Les seules personnes qui ne l'ont pas aidé aussi étaient les autres pilotes de F1, parce qu'ils sont jaloux. Hahaha. Je plaisante, je plaisante (pas tout à fait). Ils ont été très favorables et m'a souhaité bonne chance. Nous sommes un groupe lié au paddock de la Formule 1. Cela signifie beaucoup quand on nous fait bien dans un autre championnat. Lorsque Nico Hülkenberg a gagné au Mans dans le Monde d'Endurance 2015 a été d'excellentes nouvelles pour tout le monde.

Il est difficile de manquer le Grand Prix de Monaco, mais la tradition à Indy est énorme aussi. Je suis à l'écoute tout le monde avec qui je parle. Je suis impatient de la cérémonie avant la course et de l'environnement. Ici, je suis, un vétéran pilote, mais tout me est nouveau. L'hymne, le circuit, la course: Je suis très reconnaissant pour l'expérience. Je vais essayer de profiter de mon temps hors de la voiture autant que possible. Parce que quand la course arrive, il sera temps d'aller.
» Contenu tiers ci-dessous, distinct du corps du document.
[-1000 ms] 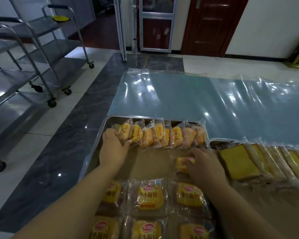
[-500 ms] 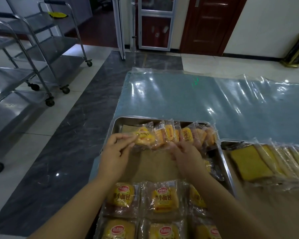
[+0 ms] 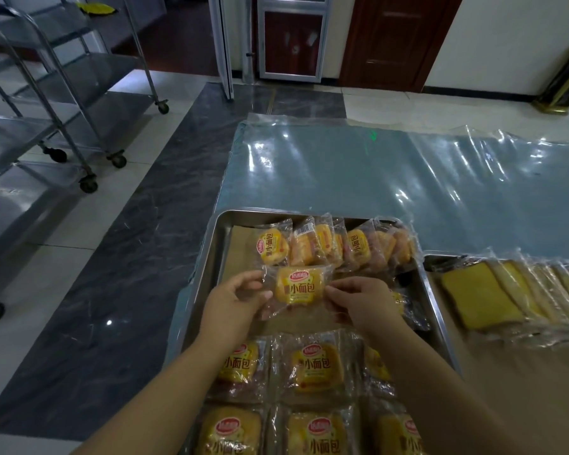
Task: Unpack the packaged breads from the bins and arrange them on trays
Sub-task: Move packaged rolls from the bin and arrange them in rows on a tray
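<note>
A small yellow bread in a clear wrapper (image 3: pixel 298 286) hangs above the steel tray (image 3: pixel 211 257), label facing me. My left hand (image 3: pixel 235 300) pinches its left wrapper edge and my right hand (image 3: pixel 358 303) pinches its right edge. Behind it, a row of wrapped breads (image 3: pixel 335 246) stands on edge along the tray's far side. Flat rows of the same wrapped breads (image 3: pixel 312 366) fill the near part of the tray, partly under my forearms. Brown paper lines the tray.
A second tray (image 3: pixel 440 257) on the right holds wrapped yellow cake slices (image 3: pixel 506 290). Both trays sit on a table under shiny plastic sheeting (image 3: pixel 375 178). Steel wheeled carts (image 3: pixel 63 119) stand on the floor to the left. Doors are at the back.
Both hands have drawn back from the standing row toward me, lifting one wrapped bread out flat between them. The view has shifted left, so the tray lies further right in frame.
</note>
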`<state>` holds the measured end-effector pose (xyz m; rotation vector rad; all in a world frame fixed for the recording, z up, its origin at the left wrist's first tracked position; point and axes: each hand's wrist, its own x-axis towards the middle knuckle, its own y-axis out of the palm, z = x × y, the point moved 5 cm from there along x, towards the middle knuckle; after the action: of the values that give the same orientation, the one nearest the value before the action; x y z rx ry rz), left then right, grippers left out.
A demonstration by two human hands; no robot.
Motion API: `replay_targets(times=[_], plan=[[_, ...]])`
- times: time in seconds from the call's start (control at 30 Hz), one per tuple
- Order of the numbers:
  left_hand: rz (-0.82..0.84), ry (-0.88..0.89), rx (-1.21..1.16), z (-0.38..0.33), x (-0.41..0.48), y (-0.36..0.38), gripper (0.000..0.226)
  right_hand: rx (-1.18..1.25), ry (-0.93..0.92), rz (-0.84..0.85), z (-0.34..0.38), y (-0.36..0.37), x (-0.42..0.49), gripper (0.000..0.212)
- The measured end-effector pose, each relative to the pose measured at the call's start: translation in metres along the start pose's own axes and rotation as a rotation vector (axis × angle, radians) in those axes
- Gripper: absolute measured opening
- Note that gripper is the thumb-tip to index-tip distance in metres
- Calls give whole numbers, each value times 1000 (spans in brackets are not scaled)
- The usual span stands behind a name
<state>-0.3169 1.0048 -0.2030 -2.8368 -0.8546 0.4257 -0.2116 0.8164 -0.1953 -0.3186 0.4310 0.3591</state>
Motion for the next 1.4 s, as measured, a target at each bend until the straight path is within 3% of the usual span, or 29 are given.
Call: replay_targets(times=[0.13, 0.4, 0.6, 0.7, 0.77, 0.87, 1.07, 1.27, 1.4], plan=[[42, -123, -140, 6, 7, 11, 45, -160, -46, -59, -4, -11, 4, 11], [38, -151, 46, 13, 16, 27, 24, -515, -150, -197, -13, -25, 12, 12], [-26, 123, 435, -1, 33, 28, 19, -759, -249, -238, -12, -19, 14, 8], [-55, 291, 590, -12, 48, 25, 32, -928, -285, -245, -8, -17, 14, 6], [-37, 292, 713, -13, 58, 28, 48, -990, -307, -268, -4, -17, 13, 5], [38, 190, 828, -10, 71, 34, 68, -965, -338, -283, 3, -17, 14, 6], [14, 262, 930, -9, 70, 26, 49, -934, -407, -263, 12, -14, 18, 12], [91, 278, 956, 0, 55, 8, 72, -887, -427, -266, 19, -6, 23, 13], [207, 289, 951, 7, 43, -1, 71, -872, -408, -242, 30, 5, 32, 19]])
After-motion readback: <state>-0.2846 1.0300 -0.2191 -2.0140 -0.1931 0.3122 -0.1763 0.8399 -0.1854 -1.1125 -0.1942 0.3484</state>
Merci au simulateur de test, je sentais que je connaissais la voiture avant le test la semaine dernière à Indy (3 mai). Mais une fois que je l'ai fait, il était une chose à ce que je n'étais pas préparé: la force, le sens du pouvoir sans filtres. les voitures Indy sont un peu plus simple que la Formule 1, donc elles sont plus pures. Ici, il y a moins d'adhérence mécanique, de sorte que l'accélération est un peu plus agressif. Il m'a fallu un certain temps pour se sentir à l'aise, mais l'équipe a fait un excellent travail pour la préparation. La plus grande chose que je suis assis derrière le volant est l'émotion pure. Je suis inquiète le 28 mai.

Comme ma première fois dans un kart, cette voiture ne se construit pas pour moi. Je n'étais pas le pilote prévu, mais je ferai tout ce que je peux pour les gens qui ont construit fiers. Et peut-être est le début d'un nouveau voyage pour moi aussi.

Permettez-moi de faire quelque chose de clair. Je ne viens pas pour une semaine de vacances ou juste pour le plaisir: Je suis un pilote de course et je suis en cours d'exécution. J'espère surtout, c'est une expérience que vous pouvez avoir le reste de ma vie. J'espère que je ressens et ce que je vois dans mon esprit de rester pour toujours.

Et j'espère qu'à la fin de ces 500, vous avez appris quelque chose que vous ne saviez pas avant.